_Your task_
List all lines of the data containing the word "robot".

[Records drawn from a dataset]
■ ■ ■

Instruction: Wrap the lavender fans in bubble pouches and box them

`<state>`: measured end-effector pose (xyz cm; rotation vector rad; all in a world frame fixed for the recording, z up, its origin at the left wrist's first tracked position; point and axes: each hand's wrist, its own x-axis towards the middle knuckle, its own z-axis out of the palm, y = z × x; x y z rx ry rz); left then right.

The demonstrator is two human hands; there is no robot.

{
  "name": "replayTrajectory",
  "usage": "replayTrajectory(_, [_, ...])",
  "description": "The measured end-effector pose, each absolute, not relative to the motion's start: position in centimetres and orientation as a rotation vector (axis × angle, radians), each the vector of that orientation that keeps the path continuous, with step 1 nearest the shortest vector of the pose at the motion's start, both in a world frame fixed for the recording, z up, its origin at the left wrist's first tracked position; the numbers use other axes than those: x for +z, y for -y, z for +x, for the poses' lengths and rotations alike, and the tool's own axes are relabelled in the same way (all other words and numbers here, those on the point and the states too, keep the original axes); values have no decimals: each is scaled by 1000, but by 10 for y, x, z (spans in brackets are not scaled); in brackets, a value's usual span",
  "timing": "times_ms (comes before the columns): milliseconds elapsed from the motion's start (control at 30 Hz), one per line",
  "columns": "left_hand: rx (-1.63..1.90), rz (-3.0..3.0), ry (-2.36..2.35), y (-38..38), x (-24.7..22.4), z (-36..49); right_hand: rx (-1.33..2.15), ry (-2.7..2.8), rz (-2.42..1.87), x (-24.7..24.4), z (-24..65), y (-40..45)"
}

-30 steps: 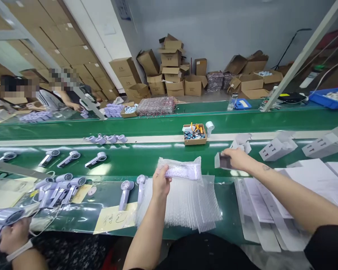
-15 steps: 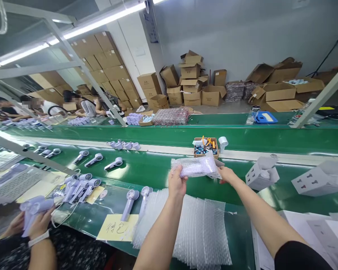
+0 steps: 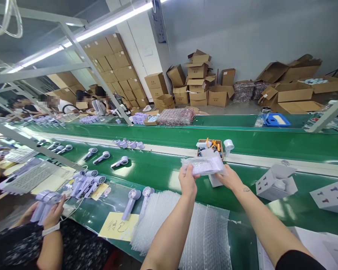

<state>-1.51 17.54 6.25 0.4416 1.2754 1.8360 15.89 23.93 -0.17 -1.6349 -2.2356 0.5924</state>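
Note:
A lilac handheld fan in a bubble-wrap bag (image 3: pixel 204 166) is held level above the green belt. My left hand (image 3: pixel 189 179) is closed on its left end, the thumb lying along the near side. At the other end, my right hand (image 3: pixel 226 177) grips the wrap with its fingers partly hidden. Behind the bag a white box (image 3: pixel 215 181) shows in part; whether my right hand touches it I cannot tell. Below my arms lies a stack of bubble-wrap bags (image 3: pixel 211 228). Two bare lilac fans (image 3: pixel 131 202) rest left of the stack.
Two open white boxes (image 3: pixel 276 183) stand on the belt at right. A carton of small parts (image 3: pixel 218 145) sits on the white divider strip. On the left a co-worker's hands (image 3: pixel 52 215) hold lilac fans. A yellow handwritten sheet (image 3: pixel 118 226) lies on the near bench.
The view has swung slightly left, so the scene sits further right. Both hands still hold the wrapped fan, which is now more level. More of the white box behind it shows.

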Motion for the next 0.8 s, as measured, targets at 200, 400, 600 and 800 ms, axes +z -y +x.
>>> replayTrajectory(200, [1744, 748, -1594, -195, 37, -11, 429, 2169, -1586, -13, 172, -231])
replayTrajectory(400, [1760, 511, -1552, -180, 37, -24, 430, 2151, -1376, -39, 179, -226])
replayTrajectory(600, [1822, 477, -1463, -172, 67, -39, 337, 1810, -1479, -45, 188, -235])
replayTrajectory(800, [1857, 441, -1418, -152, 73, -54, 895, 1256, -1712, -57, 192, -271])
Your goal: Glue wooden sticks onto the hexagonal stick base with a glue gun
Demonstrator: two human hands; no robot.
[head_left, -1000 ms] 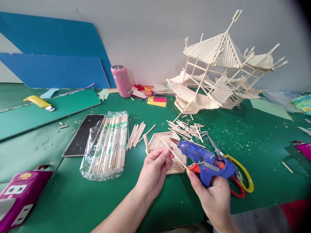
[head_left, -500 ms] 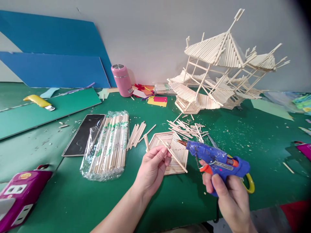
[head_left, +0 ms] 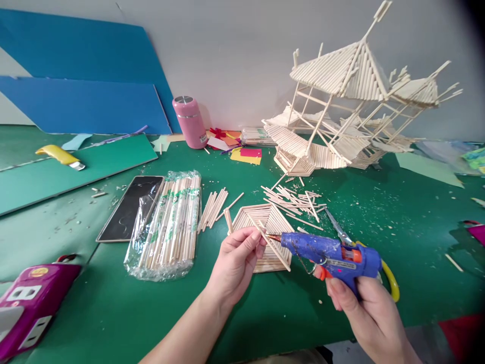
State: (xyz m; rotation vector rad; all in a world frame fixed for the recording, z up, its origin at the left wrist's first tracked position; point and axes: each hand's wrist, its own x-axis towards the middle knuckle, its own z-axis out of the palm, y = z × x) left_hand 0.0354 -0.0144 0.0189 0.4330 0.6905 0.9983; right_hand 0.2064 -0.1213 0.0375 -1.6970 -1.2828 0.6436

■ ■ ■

_Reply_
The demonstrator is two human hands; there is no robot.
Demonstrator: two human hands; no robot.

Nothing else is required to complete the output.